I've got a 95 Craftsman GT 6000 with a 46" deck. The center spindle is shot (bearings literally melted) and I need to replace the entire mandrel assembly. Went to searspartsdirect site and the replacement part is supposed to have 4 bolts but the mandrel I pulled off the deck only has three.

Anybody familiar with a 46" craftsman deck that only has the 3-bolt mandrel? I'm trying to find the right replacement part but now that the part Sears recommends for my mower is the wrong one, I'm not sure what to do.


----------



## pogobill (Jan 31, 2012)

Hello "the professor",
First off, I think we need a model number for your tractor, ie: 917.258692. Then we could probably help you out.
The only mandrels I can find for a craftsman 46" deck are part number 137152. I can't find a 4 bolt mandrel for a craftsman of that size!?!
Cheers
Bill


----------



## the professor (Sep 16, 2010)

Sorry, the model number is 917.250510 and the part Sears recommneded was Part #187292 which is the 4-bolt system.


----------



## pogobill (Jan 31, 2012)

http://www.searspartsdirect.com/par...10035615/00009?blt=06&prst=0&shdMod=917250510

Sorry, but this is the best I can do. It shows the mandrel as 137152!?!

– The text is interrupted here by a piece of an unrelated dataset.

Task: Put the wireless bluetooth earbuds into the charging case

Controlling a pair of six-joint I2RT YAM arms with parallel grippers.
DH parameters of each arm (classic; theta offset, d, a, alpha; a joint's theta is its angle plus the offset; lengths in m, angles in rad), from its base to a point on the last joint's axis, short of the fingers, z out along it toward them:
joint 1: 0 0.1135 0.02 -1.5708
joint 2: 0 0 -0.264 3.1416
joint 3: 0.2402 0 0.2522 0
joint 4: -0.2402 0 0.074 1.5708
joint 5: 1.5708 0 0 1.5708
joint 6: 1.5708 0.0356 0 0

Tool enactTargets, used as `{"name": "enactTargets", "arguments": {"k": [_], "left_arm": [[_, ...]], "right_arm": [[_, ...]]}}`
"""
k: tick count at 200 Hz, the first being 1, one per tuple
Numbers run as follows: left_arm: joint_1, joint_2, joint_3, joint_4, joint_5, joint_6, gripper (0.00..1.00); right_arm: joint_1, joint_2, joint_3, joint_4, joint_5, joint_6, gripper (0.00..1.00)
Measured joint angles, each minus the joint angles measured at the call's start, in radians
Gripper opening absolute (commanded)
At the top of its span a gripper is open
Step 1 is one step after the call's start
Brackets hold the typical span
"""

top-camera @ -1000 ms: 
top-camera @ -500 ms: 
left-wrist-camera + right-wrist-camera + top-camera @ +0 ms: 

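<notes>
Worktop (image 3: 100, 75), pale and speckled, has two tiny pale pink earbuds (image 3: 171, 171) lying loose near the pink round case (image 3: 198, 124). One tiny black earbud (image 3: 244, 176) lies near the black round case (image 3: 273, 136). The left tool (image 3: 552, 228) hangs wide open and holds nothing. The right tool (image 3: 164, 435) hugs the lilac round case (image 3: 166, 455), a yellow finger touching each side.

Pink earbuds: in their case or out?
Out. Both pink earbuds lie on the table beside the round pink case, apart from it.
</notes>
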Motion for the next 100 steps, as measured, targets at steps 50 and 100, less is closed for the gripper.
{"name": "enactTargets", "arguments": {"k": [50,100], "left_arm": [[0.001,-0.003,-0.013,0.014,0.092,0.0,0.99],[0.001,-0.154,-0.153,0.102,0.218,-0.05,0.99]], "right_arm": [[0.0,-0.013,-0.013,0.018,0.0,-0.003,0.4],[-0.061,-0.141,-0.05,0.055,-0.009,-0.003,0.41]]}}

I looked up that part number, 187292, and it is a mandrel... probably a 4 bolt... but it's says it's for a 54" deck.


----------



## the professor (Sep 16, 2010)

Yeah, that is the same search result I got. If you notice, that is a 4-bolt mandrel as well. The one on my deck is more triangular and has 3 bolts. There is a mandrel that looks a lot like mine that is for the 42" deck. I might just pick one up and try it. There is an after-market for only $25 and that is for the complete mandrel assembly, not just the mandrel housing.

I was hoping someone on the forum might have a 46" deck from around the same time period that could tell me how many bolts theirs has. I am beginning to wonder if the person I bought the mower from may have swapped out the deck. How can I tell if the deck is the original?


----------



## Fredneck (May 25, 2012)

i've got a craftsman (cough*murray*cough) that's from 90 or 91. it's got a 46" deck, but, unfortunately, it uses _five_ bolt mandrels.

that's a good question about knowing if the deck is original. i wish i had an answer for u on that.


----------